Your objective >> From the first line of the data through the line containing "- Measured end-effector", return each line exactly.
::: The data
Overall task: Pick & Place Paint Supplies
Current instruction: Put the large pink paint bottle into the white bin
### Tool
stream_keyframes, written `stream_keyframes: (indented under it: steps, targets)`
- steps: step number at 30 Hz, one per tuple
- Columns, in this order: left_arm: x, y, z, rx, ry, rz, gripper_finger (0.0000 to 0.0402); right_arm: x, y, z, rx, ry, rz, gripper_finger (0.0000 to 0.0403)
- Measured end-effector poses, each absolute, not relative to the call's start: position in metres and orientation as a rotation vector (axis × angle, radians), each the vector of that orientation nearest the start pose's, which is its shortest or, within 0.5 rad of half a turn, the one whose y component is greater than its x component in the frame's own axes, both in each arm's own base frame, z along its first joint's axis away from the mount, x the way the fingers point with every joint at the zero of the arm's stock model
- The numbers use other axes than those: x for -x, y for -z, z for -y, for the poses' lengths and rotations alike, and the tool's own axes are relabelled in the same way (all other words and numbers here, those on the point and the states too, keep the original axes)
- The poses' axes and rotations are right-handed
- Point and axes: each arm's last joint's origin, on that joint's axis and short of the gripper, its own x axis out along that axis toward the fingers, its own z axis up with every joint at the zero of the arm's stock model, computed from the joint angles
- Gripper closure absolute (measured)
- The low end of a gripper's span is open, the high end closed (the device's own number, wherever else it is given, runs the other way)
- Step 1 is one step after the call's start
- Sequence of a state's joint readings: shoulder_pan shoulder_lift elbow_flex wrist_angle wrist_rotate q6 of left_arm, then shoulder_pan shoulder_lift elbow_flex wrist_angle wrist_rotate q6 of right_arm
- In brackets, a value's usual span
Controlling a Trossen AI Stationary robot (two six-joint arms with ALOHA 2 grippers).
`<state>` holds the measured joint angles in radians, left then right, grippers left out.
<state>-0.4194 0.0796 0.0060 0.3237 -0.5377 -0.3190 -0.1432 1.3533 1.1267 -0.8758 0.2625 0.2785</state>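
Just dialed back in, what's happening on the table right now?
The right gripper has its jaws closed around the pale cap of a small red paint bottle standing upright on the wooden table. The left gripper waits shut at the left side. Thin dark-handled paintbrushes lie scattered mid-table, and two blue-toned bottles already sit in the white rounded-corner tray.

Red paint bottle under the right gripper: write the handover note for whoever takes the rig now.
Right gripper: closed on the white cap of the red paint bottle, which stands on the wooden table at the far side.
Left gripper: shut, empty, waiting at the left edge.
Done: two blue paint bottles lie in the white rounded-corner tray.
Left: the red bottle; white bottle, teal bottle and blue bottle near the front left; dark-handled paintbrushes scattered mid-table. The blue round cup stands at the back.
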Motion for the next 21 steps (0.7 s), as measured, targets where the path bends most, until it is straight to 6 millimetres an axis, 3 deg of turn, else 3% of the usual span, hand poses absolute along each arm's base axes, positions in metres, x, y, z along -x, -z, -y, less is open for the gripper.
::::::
Response to this exercise >>
Overall task: Pick & Place Paint Supplies
Current instruction: Put the large pink paint bottle into the white bin
### Tool
stream_keyframes, written `stream_keyframes: (indented under it: steps, targets)`
- steps: step number at 30 Hz, one per tuple
- Columns, in this order: left_arm: x, y, z, rx, ry, rz, gripper_finger (0.0000 to 0.0402); right_arm: x, y, z, rx, ry, rz, gripper_finger (0.0000 to 0.0403)
- Measured end-effector poses, each absolute, not relative to the call's start: position in metres and orientation as a rotation vector (axis × angle, radians), each the vector of that orientation nearest the start pose's, which is its shortest or, within 0.5 rad of half a turn, the one whose y component is greater than its x component in the frame's own axes, both in each arm's own base frame, z along its first joint's axis away from the mount, x the way the fingers point with every joint at the zero of the arm's stock model

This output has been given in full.